What you have to do -
Somewhere below are a line with "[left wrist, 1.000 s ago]" and a later line with "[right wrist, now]". Output exactly those lines and all lines between them.
Given entries: Begin
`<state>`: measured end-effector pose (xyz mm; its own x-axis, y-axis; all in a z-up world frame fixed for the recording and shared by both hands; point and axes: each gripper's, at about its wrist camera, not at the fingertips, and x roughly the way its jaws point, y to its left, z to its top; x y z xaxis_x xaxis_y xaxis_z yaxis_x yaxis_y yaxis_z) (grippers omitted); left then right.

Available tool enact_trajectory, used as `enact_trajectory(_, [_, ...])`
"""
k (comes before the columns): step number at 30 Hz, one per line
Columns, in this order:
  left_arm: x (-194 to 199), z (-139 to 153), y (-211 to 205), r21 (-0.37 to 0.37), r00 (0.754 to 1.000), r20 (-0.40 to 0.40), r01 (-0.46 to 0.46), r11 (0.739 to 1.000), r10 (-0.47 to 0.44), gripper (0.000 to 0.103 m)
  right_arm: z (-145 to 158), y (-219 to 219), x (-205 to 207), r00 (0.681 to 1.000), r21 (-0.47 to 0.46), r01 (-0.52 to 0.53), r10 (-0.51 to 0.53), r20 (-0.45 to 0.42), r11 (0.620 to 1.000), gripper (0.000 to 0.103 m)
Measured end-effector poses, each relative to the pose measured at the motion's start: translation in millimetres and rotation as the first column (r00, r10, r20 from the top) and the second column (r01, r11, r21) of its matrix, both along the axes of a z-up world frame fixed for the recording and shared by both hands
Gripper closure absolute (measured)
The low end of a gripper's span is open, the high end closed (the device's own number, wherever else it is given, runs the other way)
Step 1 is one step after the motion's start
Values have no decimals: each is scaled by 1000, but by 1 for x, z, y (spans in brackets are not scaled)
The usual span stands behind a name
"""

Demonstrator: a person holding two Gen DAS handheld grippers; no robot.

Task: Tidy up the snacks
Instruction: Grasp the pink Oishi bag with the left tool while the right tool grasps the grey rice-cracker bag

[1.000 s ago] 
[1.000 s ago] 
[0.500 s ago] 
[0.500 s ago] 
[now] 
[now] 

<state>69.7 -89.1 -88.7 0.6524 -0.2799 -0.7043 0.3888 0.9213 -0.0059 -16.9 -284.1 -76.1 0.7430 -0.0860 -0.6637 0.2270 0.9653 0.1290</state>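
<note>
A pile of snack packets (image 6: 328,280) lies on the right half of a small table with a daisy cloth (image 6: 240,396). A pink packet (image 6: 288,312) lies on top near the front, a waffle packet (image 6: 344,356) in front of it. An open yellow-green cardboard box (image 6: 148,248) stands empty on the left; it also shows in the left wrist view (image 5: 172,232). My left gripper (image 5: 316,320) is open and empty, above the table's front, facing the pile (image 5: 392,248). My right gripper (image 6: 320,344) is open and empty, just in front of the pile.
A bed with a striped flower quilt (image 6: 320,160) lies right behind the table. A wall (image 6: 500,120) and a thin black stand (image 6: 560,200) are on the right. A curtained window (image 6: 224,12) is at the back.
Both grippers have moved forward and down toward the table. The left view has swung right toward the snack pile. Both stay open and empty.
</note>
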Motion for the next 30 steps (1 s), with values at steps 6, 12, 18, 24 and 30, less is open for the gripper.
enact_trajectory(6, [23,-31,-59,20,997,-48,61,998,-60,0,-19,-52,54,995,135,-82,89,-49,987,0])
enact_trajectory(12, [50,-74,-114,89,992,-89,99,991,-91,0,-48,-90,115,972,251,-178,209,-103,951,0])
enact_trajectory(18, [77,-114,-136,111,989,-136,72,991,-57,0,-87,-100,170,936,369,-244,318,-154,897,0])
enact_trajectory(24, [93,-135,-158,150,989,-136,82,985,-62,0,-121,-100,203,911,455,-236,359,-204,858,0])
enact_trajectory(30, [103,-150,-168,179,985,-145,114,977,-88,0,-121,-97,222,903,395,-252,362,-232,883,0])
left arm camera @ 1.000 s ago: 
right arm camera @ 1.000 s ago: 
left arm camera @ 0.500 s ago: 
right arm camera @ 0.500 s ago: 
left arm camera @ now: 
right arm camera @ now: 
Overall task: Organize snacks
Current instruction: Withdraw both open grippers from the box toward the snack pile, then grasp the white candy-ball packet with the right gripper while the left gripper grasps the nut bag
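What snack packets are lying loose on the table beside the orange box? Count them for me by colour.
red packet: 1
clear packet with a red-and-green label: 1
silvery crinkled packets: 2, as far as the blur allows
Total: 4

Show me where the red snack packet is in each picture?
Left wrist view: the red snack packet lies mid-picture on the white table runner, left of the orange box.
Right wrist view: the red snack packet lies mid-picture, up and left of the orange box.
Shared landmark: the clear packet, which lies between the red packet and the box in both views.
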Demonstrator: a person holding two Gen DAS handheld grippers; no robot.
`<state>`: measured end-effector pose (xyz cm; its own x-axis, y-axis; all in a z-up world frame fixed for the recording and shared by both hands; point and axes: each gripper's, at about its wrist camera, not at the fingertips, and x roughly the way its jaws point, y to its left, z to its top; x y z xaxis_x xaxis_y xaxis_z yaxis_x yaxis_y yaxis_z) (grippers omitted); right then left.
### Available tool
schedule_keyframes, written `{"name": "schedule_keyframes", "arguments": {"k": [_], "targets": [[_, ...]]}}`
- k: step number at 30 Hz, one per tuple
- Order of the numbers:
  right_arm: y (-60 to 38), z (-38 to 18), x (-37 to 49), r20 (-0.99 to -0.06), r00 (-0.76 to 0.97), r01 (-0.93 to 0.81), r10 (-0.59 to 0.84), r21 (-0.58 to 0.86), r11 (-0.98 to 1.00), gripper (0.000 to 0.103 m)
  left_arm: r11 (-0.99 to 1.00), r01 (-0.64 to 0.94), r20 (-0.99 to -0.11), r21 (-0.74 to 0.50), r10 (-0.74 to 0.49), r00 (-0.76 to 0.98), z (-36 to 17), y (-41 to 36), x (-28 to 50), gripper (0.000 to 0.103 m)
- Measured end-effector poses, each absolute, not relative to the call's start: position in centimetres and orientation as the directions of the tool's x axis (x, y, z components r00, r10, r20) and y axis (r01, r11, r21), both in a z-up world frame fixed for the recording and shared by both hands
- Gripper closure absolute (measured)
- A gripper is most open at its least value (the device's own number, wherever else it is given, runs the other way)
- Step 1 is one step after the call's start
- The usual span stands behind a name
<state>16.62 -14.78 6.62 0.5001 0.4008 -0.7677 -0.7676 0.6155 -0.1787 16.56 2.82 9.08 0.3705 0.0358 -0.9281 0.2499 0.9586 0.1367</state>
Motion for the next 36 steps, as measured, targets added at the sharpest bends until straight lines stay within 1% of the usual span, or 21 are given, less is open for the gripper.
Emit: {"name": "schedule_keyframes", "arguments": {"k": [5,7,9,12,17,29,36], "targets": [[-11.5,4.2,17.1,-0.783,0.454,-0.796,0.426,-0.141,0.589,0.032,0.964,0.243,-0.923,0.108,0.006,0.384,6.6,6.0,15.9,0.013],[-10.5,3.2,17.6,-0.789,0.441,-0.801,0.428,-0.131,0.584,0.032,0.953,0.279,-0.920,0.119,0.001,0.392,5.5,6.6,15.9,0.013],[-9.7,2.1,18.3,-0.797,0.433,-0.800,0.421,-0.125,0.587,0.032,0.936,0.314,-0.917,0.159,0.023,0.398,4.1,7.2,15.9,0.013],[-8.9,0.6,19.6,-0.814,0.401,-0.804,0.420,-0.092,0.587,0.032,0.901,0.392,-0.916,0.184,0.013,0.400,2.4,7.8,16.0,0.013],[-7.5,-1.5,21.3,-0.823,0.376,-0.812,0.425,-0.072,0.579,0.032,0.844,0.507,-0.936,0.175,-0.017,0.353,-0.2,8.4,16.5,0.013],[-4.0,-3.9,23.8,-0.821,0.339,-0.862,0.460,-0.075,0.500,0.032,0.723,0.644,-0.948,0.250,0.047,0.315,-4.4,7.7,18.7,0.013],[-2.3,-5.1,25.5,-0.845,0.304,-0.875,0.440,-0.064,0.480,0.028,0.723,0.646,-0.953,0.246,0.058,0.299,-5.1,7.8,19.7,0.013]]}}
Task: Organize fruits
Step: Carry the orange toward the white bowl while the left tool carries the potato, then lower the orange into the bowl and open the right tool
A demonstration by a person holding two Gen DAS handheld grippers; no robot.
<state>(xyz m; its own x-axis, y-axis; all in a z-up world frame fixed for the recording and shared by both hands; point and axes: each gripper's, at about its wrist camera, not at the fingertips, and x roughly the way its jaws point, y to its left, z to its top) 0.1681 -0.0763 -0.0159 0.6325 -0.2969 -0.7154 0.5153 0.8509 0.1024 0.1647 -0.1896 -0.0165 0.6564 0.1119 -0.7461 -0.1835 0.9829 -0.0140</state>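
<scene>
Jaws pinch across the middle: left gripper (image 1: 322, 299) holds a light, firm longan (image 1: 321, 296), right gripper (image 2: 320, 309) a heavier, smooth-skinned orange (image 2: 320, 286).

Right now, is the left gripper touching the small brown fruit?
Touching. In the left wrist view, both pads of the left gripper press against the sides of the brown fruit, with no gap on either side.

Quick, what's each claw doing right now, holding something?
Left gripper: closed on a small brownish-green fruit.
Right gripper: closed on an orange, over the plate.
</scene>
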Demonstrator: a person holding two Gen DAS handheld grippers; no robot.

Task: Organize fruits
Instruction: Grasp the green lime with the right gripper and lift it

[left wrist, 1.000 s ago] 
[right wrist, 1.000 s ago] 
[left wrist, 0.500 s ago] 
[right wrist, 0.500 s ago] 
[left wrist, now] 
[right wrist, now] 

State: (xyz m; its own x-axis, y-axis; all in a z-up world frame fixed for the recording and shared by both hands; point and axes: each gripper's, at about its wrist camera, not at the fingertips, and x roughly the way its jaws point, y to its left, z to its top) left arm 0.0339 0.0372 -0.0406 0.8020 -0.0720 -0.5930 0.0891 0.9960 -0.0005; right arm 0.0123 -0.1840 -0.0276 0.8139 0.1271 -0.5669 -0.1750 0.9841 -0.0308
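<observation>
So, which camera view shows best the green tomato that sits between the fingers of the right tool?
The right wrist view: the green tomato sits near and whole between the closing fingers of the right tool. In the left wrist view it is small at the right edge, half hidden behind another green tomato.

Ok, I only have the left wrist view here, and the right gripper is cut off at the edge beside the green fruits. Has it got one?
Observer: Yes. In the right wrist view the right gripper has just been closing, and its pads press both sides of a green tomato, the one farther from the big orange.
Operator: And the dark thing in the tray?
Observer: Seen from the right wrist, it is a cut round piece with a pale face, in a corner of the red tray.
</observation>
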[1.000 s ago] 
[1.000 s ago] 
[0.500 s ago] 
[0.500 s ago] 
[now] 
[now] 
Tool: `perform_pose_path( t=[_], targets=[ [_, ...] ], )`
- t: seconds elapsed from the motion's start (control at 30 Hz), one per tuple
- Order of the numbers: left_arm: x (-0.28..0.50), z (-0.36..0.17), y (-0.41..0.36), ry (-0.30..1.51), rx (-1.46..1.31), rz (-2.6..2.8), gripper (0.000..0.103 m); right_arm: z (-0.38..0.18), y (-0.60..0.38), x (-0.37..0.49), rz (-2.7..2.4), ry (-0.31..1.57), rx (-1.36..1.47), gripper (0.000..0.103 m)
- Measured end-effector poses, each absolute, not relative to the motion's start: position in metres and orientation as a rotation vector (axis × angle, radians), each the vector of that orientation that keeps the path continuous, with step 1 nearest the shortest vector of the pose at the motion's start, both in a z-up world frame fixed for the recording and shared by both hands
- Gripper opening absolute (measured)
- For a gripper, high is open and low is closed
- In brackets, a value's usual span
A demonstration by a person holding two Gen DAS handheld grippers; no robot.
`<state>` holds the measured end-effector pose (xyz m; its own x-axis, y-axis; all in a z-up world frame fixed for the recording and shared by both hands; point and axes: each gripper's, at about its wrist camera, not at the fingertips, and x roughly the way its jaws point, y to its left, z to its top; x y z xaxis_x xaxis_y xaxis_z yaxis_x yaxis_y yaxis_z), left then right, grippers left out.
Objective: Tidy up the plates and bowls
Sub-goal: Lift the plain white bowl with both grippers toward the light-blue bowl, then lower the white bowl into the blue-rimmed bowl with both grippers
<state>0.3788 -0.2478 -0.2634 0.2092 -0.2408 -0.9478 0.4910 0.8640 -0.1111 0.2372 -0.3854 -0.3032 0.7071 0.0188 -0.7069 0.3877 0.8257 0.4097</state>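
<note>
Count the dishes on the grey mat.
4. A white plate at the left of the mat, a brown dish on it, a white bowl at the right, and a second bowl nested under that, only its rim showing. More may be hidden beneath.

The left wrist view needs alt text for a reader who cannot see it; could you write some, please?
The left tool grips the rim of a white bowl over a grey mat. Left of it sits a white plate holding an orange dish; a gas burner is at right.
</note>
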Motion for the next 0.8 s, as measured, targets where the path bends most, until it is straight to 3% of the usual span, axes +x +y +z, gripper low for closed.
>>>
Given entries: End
Solution to this exercise -
[left wrist, 1.000 s ago] 
[right wrist, 1.000 s ago] 
[left wrist, 0.500 s ago] 
[right wrist, 0.500 s ago] 
[left wrist, now] 
[right wrist, now] 

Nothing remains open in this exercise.